(Records from a data collection)
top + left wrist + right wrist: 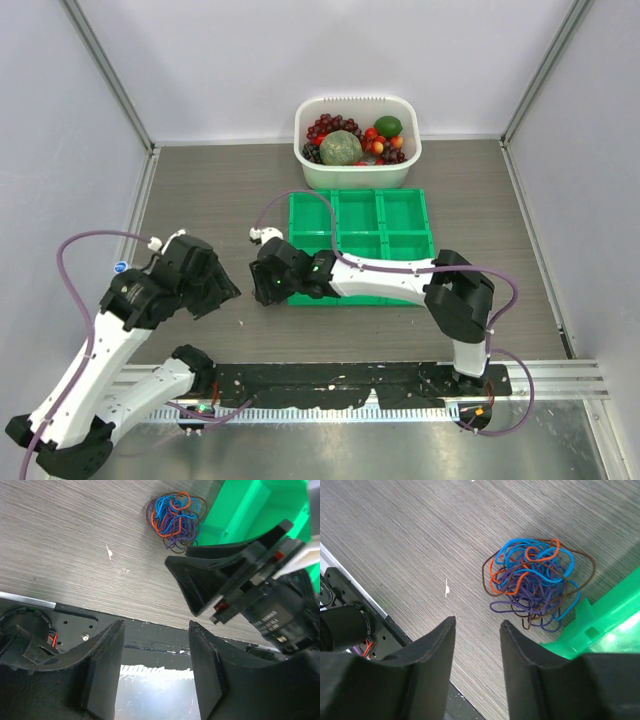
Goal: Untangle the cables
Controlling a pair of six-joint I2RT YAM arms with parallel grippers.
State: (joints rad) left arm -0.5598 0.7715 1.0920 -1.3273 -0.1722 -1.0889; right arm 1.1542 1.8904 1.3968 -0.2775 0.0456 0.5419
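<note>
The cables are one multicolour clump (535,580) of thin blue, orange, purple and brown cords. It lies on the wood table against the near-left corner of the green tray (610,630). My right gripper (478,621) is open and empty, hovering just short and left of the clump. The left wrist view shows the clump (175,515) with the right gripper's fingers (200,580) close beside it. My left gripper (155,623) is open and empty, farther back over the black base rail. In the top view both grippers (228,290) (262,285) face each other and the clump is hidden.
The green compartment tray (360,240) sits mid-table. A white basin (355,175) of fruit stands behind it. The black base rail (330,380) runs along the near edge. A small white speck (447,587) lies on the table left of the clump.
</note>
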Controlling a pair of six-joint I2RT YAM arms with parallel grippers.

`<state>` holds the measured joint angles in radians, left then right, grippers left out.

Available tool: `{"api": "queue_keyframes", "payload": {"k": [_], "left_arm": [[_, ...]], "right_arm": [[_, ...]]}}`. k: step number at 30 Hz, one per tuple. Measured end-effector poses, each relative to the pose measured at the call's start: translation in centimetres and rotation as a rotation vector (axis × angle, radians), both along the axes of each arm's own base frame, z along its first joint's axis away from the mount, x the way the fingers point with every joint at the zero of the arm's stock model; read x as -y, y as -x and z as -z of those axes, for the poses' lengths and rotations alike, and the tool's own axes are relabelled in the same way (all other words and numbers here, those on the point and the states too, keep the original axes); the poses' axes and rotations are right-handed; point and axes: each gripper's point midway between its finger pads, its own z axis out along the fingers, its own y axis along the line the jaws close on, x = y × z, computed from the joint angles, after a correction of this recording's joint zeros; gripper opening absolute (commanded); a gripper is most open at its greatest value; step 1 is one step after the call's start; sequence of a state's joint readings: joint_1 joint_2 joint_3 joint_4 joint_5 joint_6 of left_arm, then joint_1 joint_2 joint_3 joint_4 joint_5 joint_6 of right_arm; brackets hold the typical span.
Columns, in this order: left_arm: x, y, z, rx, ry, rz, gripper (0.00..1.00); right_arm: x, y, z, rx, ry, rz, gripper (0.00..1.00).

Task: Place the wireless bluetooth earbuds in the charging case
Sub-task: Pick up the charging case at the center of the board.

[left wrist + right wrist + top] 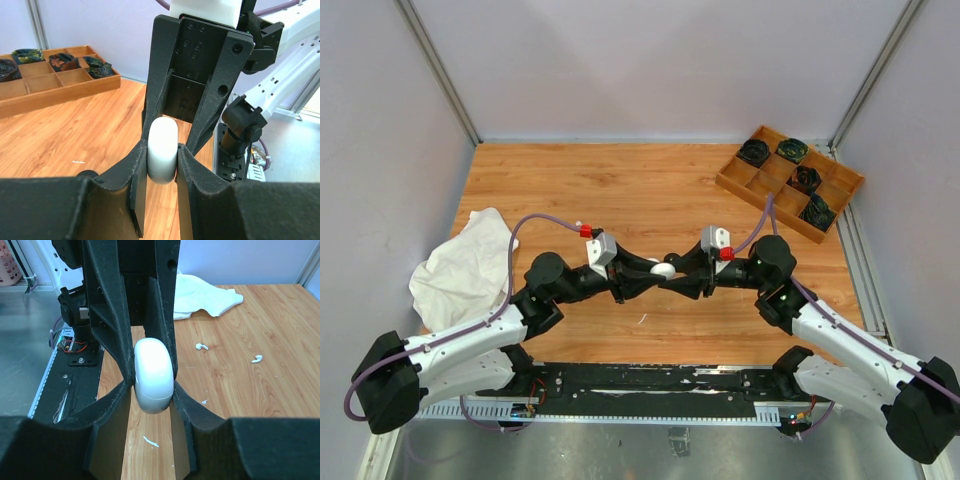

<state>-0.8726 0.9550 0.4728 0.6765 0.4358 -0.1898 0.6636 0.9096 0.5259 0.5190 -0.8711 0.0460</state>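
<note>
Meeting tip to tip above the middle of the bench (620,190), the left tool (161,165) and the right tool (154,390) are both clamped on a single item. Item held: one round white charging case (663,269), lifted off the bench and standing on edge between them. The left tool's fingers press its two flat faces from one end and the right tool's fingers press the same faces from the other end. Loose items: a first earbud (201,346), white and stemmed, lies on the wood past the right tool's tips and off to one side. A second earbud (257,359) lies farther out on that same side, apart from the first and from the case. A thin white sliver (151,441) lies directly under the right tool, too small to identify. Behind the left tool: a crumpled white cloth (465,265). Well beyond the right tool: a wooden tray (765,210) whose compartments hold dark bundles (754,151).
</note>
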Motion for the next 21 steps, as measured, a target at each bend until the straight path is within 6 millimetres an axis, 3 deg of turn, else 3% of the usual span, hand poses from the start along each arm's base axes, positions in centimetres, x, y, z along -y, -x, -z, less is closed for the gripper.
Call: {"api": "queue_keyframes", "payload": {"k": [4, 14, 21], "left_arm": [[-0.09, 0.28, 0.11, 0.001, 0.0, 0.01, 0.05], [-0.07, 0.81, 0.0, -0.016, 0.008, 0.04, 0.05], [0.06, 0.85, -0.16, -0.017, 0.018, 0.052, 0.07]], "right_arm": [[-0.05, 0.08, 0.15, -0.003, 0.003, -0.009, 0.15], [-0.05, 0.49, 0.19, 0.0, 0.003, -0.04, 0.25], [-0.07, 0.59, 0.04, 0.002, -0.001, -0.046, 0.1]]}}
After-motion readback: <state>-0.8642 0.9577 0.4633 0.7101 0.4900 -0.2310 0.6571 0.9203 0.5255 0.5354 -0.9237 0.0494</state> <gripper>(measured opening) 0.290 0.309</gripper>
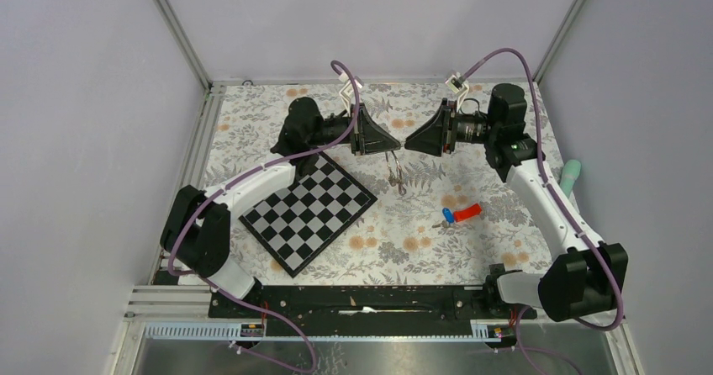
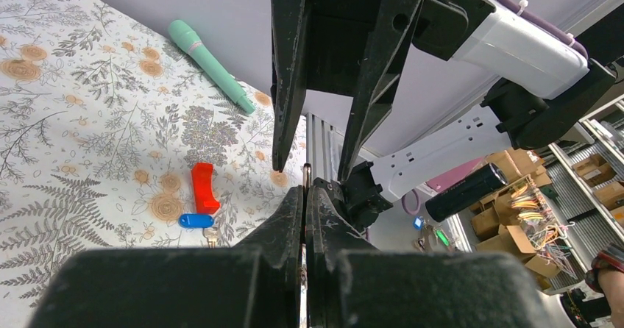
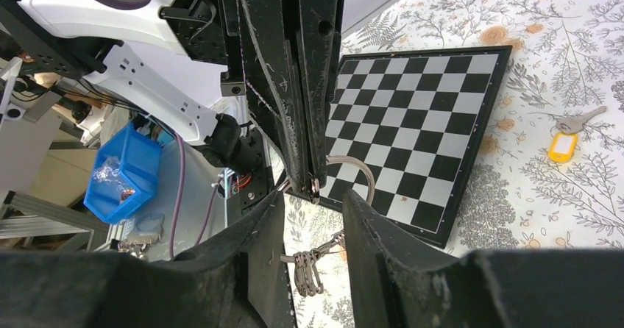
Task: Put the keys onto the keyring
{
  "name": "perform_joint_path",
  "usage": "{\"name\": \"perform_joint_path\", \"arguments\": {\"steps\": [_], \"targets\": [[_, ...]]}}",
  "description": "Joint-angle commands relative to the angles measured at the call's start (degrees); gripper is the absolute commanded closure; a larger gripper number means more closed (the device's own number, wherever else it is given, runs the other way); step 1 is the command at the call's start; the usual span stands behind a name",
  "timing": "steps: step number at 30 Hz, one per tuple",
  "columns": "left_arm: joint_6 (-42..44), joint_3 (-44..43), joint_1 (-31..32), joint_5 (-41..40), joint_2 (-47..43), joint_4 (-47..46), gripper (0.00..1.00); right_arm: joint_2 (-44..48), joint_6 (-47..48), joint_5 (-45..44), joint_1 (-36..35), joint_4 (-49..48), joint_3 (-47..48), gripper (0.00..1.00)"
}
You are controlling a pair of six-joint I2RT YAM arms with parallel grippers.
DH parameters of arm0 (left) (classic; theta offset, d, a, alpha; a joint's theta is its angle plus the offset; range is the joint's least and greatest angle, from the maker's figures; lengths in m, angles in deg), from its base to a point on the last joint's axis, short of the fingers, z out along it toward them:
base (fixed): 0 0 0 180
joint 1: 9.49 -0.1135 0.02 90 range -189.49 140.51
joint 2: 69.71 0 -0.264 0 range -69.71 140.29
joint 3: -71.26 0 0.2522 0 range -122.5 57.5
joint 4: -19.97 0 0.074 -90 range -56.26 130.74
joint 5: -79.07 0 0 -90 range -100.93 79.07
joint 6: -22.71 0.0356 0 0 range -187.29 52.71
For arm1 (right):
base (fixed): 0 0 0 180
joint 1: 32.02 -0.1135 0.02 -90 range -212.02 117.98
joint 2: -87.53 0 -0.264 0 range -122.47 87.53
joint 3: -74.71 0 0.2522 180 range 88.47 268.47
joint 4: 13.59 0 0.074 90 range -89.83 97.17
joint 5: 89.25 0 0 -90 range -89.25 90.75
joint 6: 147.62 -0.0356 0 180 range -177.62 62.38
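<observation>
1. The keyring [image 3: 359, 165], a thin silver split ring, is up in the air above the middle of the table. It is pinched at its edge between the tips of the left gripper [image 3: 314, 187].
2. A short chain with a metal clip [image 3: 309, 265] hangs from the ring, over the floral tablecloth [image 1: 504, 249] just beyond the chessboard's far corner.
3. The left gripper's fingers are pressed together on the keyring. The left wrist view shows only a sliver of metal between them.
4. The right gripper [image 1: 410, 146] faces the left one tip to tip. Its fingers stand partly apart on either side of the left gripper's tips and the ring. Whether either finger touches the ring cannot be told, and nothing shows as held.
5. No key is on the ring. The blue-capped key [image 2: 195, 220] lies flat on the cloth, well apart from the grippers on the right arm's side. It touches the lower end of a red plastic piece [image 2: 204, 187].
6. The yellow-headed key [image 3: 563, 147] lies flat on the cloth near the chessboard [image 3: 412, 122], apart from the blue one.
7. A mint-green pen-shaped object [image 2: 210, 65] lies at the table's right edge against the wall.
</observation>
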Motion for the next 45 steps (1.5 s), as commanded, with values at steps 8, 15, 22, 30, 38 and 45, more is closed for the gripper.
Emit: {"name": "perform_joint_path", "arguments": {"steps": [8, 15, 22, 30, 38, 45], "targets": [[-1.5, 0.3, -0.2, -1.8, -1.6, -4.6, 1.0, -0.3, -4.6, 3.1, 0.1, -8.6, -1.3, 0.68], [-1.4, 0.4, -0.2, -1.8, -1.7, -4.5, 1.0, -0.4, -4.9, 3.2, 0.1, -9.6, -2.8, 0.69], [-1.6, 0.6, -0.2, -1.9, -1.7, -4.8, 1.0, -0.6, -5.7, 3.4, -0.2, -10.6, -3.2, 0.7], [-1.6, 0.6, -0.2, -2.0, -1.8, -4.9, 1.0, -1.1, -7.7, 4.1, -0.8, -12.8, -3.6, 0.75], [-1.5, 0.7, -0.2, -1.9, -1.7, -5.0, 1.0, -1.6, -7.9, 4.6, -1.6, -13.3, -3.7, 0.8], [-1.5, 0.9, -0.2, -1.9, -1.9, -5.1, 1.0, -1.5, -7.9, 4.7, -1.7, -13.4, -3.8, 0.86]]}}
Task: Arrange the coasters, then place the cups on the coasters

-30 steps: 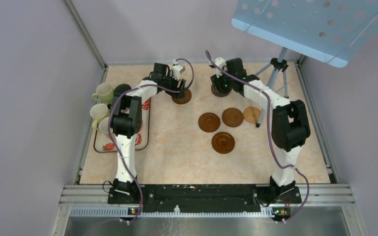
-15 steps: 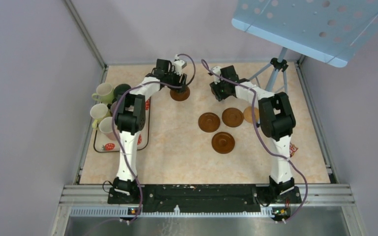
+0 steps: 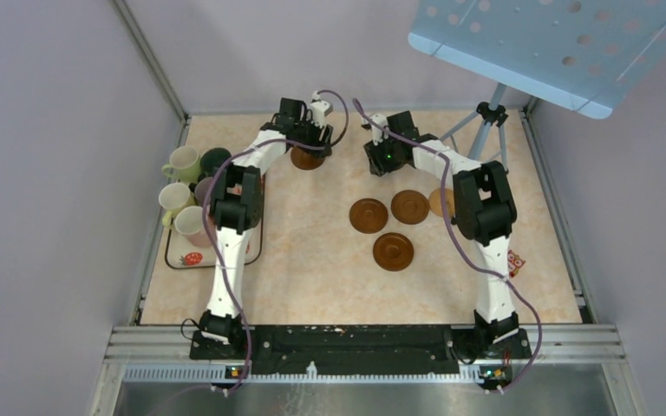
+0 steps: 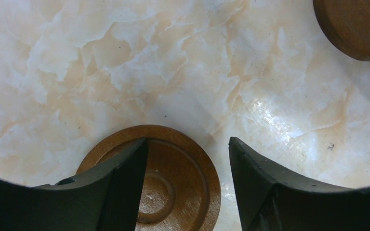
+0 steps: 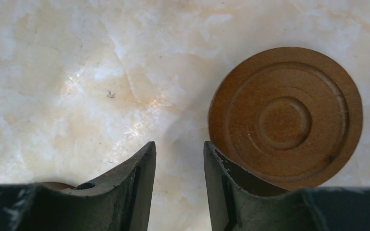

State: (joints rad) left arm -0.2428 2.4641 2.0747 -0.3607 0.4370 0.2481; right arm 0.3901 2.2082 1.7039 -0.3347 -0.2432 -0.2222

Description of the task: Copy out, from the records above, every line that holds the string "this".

Answer area:
Available tool: `{"api": "queue_keyframes", "payload": {"k": [_], "left_arm": [[_, ...]], "right_arm": [[_, ...]]}}`. k: step number at 30 Hz, one per tuple. Measured end-effector poses, each relative to the pose measured at the call's start: translation in centimetres and rotation as a rotation vector (axis × angle, radians), both along the axes of each arm's own base frame, z along its first joint's axis away from the mount, x the way the fingers point with every joint at the zero of the arm's stock model; read x as -y, y as -x and z as -z of those axes, for the poses' lengths and rotations alike, and the tool's own axes are relabelled in the same way (all other words and numbers here, those on the point and the states too, keep the original axes); the poses' axes and rotations are right-handed; point and axes: each gripper's point midway between its finger pads, its own z axis out along the fingers, its own y axis along the line the jaws close on, x = y × z, computed from the joint angles, after a correction of this recording's joint zeros; gripper opening absolute (commanded); a gripper is most open at its greatest value; step 1 is one step after the call's start; sequence of a state's joint readings: joint_1 joint_2 joint_3 joint_4 joint_5 joint_6 of left_arm, then joint_1 joint_2 joint_3 joint_4 joint_5 joint_6 of right_arm; brackets hold the typical span.
Columns, in this order: left_arm: x, y, z, rx, ry, rz, gripper (0.00..1.00); right_arm: x, y, z, rx, ry, rz, gripper (0.00..1.00).

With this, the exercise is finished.